Anyway,back to the post...lets hope that this gets sorted for you Wonderhen, and you are given clear answers as to what they are going to do for you, in terms of your reconstruction.
I wish that a good immediate recon was available to all women who wanted them..how great would that be!
25-08-2011 06:53 PM
Hi Hymil - you asked:
"So should they be doing immediate recon for anyone do you think, would it be better if nobody had that, and all the mastectomies were focussed purely as cancer treatment? "
In my opinion, they should be doing as many immediate recons as they can! Forgetting about (the very important) psychological benefits that many woment find from having an immediate recon, there are other factors to take into account:
Only one major op to go through, with all attendant risks and recovery period. Also means that overall there is less operating time and it costs less.
Often a better cosmetic result - using the skin available immediately neans fewer scars on the breast and less tissue to be found from elsewhere.
Many areas refuse an immediate recon if rads may be neccessary - but this is also disputed by some who maintain that the benefits above outweigh the risks of casulation that might need to be dealt with.
There's been an audit on recon - I've only read the summary and recommendations, but it's interesting.
I'm not advocating that everyone should have immediate recon - it's a personal decision. But the full range of options should be available if you do.
25-08-2011 06:29 PM
Hymil - Yes of course they should be doing immediate recons if the surgeon is capable of doing them. Immediate recon is significantly better for the patient than delayed recon because a) they wake up with cancer gone but a breast in place and b) it only requires one operation.
Trouble is that not all breast surgeons are good at reconstructions.
Whether you are offered immediate recon depends on the staff at the hospital where you are being treated.
Either way - cancer always takes priority.
Nobody is having delayed cancer treatment just because someone else is having a reconstruction.
Naz - that is grim. I hope they get it sorted soon.
25-08-2011 06:09 PM
MSMolly is right.
This is more likely to be as aresult of referral protocols than an absolute refusal. Many areas now do not allow consultant to consultant referrals for non urgent cases. they have to ask you to go back to your GP for a referral.
Can I suggest that your GP is your first point of call. They have (or soon will have) the budget for most of your care needs. My prediction is that your GP will have no problem with making a referral. If so that should then proceed.
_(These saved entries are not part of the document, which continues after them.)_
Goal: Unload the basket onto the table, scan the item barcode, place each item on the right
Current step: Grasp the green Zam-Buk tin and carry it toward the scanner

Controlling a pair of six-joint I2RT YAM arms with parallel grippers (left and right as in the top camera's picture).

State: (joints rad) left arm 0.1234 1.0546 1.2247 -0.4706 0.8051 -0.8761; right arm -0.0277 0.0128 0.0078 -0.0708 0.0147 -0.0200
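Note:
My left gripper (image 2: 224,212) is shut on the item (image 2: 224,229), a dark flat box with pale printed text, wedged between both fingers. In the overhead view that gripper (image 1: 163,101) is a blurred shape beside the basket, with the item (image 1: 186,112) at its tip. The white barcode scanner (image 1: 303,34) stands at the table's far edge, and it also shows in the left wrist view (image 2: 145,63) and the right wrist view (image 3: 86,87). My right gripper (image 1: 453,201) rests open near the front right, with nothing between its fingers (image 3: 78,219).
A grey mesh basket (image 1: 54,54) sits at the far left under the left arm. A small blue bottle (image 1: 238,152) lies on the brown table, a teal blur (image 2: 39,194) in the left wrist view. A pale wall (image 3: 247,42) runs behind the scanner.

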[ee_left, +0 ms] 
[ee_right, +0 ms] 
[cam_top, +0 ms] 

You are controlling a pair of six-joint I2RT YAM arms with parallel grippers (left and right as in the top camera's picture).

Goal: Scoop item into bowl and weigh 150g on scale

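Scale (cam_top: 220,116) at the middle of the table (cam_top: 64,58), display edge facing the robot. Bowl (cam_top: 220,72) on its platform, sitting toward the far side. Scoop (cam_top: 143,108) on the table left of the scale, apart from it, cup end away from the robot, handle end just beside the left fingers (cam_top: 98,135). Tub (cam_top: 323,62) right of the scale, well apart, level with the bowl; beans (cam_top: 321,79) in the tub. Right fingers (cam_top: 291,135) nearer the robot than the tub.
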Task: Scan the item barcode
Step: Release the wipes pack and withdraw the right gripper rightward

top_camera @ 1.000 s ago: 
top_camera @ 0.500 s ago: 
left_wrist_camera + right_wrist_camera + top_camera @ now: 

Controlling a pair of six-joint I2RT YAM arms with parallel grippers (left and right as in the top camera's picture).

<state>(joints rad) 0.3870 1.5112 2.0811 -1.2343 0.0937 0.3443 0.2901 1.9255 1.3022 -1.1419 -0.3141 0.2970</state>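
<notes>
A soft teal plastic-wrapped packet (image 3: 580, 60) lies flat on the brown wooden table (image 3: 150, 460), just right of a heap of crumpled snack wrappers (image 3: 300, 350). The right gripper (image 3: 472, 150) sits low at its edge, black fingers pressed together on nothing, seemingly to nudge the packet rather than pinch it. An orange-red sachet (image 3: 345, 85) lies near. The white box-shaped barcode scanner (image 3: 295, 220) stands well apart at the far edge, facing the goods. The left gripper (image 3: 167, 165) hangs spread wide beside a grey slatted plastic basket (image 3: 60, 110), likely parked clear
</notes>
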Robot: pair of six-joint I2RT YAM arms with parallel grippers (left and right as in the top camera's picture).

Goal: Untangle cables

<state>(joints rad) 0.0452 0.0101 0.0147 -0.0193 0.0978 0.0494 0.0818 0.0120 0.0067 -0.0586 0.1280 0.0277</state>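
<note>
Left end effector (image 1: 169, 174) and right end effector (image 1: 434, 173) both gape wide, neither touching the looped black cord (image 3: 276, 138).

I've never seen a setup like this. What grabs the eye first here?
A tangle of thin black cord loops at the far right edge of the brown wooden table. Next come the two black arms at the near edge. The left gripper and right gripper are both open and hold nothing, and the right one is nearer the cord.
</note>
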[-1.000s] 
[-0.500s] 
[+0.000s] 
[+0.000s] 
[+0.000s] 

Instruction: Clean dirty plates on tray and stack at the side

If you are not satisfied with your GP's response you can consult the PALs service of your PCT (if you live in England).
I would try these two routes first before rushing to complaints/MPs. They can be reserved for further levers should they be necessary.
As others have said the NICE guidelines are quite clear and there should not be a problem.
Good luck x
25-08-2011 06:09 PM
Thank you for the replies. So should they be doing immediate recon for anyone do you think, would it be better if nobody had that, and all the mastectomies were focussed purely as cancer treatment? Why is it that some do, and some don't? (I know that plans for radiotherapy come into it, but is there more to it than that?)
Naz, your open wound sounds horrible, I hope you can get it dealt with soon.
25-08-2011 05:58 PM
Definitely cancer patients take priority. How do i know that? Because for the last week and a day, I have been walking about with an open wound and an implant exposed. I am told that that my new ps can't see me for weeks as he is all booked up with cancer op's. Fair enough, but i do feel that a good recon is a woman's right, after mastectomy.
If they are going to make cut backs, or push them to the bottom of the pile, it is time to campaign!